| Instructions to follow |
An exact copy is all that is wanted: the lines from the one with "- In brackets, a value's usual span" through the end of the listing below, both included, minus any pictures.

| The data |
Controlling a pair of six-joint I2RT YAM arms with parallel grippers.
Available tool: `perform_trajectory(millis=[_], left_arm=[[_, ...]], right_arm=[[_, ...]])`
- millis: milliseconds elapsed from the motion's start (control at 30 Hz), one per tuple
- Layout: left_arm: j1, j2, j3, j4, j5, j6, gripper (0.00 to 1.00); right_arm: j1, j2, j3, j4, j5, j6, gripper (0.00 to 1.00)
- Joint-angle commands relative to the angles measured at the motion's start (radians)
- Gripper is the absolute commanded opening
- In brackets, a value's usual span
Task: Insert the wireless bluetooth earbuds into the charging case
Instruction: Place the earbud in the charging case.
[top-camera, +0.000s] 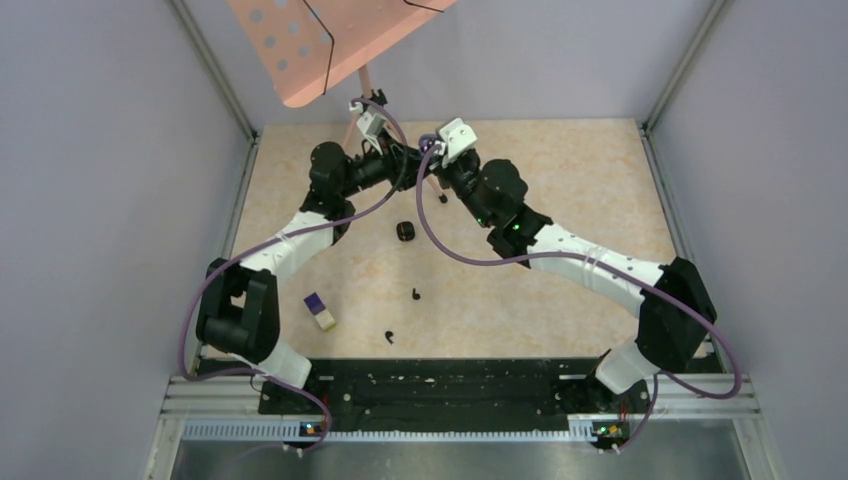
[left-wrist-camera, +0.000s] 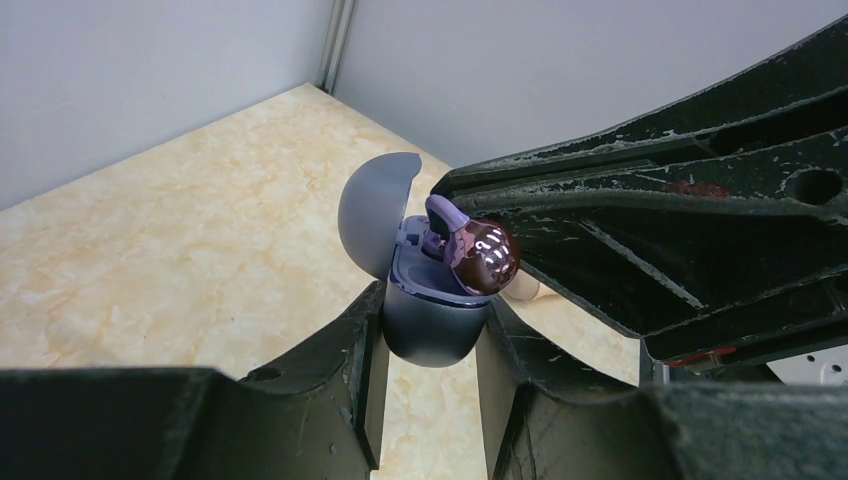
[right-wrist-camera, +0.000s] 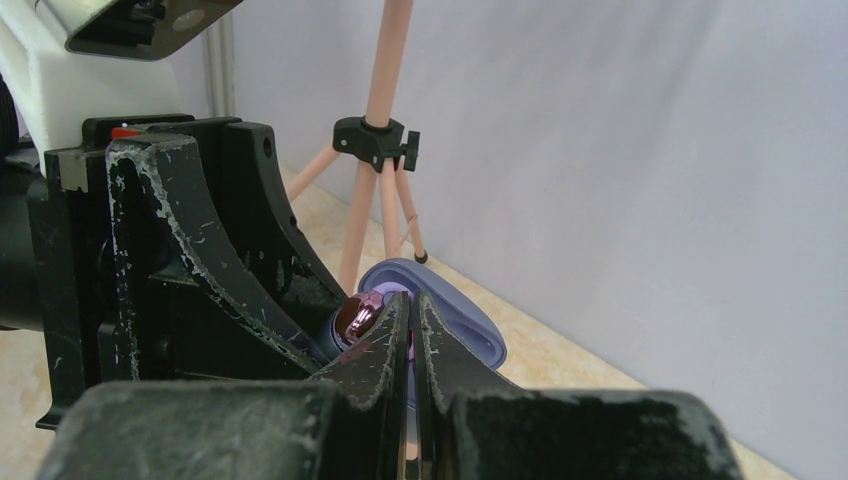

| Output of the exercise |
- In brackets, a value's usual span
Task: Insert the wireless bluetooth earbuds into the charging case
Instruction: Place the earbud in the charging case.
[top-camera, +0.000s] 
[left-wrist-camera, +0.000s] 
[right-wrist-camera, +0.000s] 

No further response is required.